Effectivement, on va le voir et on verra que ca n’aura pas eu d’effet notable sur la mortalité annuelle. J’écoutais hier encore une journaliste effarée, pleurant toutes les larmes de son corps pour nous annoncer qu’il y avait eu plus de 1000 morts en 24h ! Personne ne lui a dit (la pauvre), qu’il meure 8000 personnes par jour aux USA et que sur ces 8000, combien des 1000 en aurait-il eu ?
Ne pas oublier une chose : on ne connaitra le taux de mortalité qu’à partir du moment ou on aura testé tout le monde et non pas en divisant le nombre de testés positifs avec le nombre de décédés.
@pemile
On aurait du confiner les vieux et les fragile, comme à la guerre. Là, l’état major a réagi à l’émotion. Comme a dit la Suisse : « de la politique spectacle » qui va nous sacrifier une génération, nos gamins.
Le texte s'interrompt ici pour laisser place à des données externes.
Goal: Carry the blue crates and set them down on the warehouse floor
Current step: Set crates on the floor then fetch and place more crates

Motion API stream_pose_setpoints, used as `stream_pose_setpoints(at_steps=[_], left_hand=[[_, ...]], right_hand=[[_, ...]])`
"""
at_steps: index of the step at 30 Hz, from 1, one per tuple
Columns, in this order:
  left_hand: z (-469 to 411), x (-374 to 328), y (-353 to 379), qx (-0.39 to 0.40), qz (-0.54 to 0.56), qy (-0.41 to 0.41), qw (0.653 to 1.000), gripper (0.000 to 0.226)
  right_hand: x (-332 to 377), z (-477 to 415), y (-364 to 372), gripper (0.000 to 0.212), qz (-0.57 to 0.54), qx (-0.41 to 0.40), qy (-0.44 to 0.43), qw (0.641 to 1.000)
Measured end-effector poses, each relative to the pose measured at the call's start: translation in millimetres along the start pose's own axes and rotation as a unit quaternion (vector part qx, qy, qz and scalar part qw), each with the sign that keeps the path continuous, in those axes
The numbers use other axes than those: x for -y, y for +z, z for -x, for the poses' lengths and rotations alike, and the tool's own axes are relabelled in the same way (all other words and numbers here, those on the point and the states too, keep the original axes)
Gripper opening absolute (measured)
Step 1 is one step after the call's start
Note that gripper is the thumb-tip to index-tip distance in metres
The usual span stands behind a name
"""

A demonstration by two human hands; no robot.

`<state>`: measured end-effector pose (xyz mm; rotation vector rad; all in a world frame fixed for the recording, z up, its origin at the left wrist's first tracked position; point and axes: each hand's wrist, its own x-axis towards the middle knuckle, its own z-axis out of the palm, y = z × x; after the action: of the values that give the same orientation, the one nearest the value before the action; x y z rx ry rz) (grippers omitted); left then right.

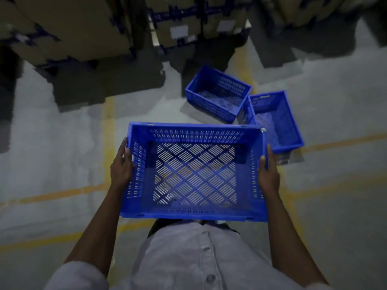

@pemile Je ne suis pas stratège, mais on ne fait jamais une guerre en économisant les balles. L’immunité collective devra être obtenue et vu la vitesse de contagion, cette dernière ne pourra pas se contrôler. Va-t-on dé-confiner un par un et tester tous les entrants sur le territoire ? On va créer une frontière comme la Corée du Nord avec des guérites et des mines ? Regardez comment agissent la Suède et la Hollande. C’est pas le carnage, en tout cas, moins qu’ici, moins qu’en Espagne, moins qu’en Italie. Et le mot est exagéré. On a, en 2 mois, l’équivalent de 3 jours de mortalité ordinaire, a tel point que les statistiques sont inchangées pour l’instant, pour 2020 et qu’on a de la marge par rapport à 2017. Rappelez-vous comment les services de santé ont été submergés lors de la canicule de 2003 (20.000 morts en France, 70.000 en Europe). On a jamais distribué des clims à tout le monde ni briser l’économie. On a dit aux gens : restez chez vous, achetez une ventilateur, buvez et ça va passer. Et c’est passé, avec 20.000 décès. Combien de morts ? Je peux vous assurer qu’on sera autour de 650.000 fin 2020, comme tous les ans. On aurait pas confiné, ça serait passé, avec peut-être 20.000 ou 50.000 décès, mais ça serait passé. Alors que là, à notre sortie, ça ne passera pas. Nous sommes économiquement morts.
@pemile C’est justement le sujet de l’article, le questionnement de la stratégie. Durant la 1ère guerre, quand les généraux sonnaient la charge des fantassins contre les lignes ennemies armées de mitrailleuses, ils disaient « qu’en face, ils finiraient par manquer de balles ». Si on remonte plus en arrière, le but de la guerre n’était pas de préserver les vies humaines mais de gagner la cause. Il se trouve que « le code a changé ». En 2020, on parle de « guerre », donc, d’offensive et on agit à l’opposé. En temps de « guerre », on fabrique des armes et des munitions sur place, on les commande pas en ligne. Quand ils ont décidé du Débarquement, ils se sont pas demandés si ça allait « encombrer » les hôpitaux. Je ne pense pas que des infirmières ont un jour manifesté aux Opérations pour leur dire de temporiser parce qu’ils étaient à court de perfusions. Si on fait la guerre, on y va et va y avoir des morts et nombreux mais on sait où on s’en va. Si on la fait pas, on se planque et on attend que d’autres la fassent et on prie pour qu’eux savent où ils vont. C’est tout le sujet de l’article.